Your instructions ▸
In the listing below, pick out lines with "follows".
(Data begins)
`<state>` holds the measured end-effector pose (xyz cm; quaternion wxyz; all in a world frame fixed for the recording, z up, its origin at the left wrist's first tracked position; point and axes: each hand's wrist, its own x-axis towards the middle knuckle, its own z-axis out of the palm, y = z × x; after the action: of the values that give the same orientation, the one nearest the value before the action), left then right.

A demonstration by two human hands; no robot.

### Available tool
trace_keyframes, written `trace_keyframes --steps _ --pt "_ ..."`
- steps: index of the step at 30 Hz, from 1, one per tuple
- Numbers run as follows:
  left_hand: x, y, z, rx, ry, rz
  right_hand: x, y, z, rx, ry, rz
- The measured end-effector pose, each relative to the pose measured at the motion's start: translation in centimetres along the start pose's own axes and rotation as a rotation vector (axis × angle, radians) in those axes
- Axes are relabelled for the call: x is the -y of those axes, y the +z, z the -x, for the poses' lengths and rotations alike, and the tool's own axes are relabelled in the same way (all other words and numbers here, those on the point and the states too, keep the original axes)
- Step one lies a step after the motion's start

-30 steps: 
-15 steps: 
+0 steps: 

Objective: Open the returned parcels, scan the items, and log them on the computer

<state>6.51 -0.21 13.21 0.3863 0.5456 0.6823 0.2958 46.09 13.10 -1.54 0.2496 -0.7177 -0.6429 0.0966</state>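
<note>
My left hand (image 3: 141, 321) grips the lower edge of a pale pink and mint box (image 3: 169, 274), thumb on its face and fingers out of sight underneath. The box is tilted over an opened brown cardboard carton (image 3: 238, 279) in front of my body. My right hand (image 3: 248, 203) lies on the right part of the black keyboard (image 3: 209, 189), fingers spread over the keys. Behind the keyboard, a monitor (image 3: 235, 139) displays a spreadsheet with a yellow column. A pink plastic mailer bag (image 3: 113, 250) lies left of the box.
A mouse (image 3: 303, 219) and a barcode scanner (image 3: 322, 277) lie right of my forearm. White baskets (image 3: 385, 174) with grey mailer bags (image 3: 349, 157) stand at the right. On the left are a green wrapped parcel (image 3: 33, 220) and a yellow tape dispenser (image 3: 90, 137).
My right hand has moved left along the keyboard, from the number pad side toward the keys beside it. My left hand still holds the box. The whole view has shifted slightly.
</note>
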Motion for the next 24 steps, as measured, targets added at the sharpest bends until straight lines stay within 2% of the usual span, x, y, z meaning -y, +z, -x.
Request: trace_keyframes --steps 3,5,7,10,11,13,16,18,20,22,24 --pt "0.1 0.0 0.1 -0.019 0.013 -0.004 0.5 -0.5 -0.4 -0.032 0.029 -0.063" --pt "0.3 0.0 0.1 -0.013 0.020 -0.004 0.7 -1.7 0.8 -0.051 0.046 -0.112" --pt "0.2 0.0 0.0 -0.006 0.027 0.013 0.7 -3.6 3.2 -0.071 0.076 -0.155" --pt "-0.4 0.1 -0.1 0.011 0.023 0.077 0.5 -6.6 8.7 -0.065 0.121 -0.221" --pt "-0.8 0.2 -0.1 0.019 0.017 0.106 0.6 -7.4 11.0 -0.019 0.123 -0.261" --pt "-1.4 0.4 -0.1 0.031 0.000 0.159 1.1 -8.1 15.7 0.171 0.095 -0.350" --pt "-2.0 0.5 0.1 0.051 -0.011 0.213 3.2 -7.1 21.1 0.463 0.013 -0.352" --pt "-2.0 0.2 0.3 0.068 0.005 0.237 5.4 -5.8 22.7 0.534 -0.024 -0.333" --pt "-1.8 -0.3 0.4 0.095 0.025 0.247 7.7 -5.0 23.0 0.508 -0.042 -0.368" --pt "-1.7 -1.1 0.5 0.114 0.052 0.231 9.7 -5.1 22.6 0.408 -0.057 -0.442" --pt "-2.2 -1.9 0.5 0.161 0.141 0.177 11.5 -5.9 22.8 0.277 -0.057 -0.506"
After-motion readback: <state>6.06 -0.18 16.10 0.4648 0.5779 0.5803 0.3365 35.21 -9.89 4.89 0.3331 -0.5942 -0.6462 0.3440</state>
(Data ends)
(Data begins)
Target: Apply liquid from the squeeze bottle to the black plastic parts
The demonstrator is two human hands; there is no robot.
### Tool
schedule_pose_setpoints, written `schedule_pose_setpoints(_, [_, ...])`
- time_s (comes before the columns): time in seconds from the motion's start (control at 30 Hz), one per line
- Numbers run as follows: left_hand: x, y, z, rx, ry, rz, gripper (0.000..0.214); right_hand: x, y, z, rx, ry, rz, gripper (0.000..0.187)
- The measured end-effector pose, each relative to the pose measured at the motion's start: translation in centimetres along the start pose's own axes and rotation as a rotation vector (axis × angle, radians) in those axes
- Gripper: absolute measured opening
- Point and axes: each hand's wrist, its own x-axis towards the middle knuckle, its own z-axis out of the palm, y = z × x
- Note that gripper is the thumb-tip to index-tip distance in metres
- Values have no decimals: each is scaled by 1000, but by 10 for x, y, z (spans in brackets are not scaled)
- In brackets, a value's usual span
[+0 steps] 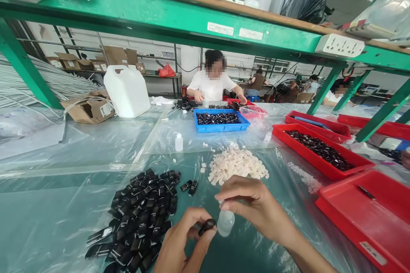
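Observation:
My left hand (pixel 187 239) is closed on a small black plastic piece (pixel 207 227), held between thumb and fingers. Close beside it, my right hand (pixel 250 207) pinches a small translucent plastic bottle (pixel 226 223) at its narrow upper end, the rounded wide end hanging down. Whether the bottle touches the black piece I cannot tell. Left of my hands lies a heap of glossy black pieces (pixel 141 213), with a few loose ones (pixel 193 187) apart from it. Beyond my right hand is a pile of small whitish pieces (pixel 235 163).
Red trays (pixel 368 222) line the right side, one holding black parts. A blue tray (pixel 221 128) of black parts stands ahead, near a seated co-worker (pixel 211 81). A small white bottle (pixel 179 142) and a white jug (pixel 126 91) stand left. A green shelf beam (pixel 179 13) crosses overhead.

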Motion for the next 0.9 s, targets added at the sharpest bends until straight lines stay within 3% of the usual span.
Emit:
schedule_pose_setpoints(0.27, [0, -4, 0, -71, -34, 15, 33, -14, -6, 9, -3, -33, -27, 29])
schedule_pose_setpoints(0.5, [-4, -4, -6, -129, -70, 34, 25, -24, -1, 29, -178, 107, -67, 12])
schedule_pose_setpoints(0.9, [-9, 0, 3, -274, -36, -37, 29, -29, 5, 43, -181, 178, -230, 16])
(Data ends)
Exercise response ▸
- Numbers run as follows:
- Numbers run as follows: left_hand: x, y, z, rx, ry, rz, gripper (0.000..0.214); right_hand: x, y, z, rx, ry, rz, gripper (0.000..0.187)

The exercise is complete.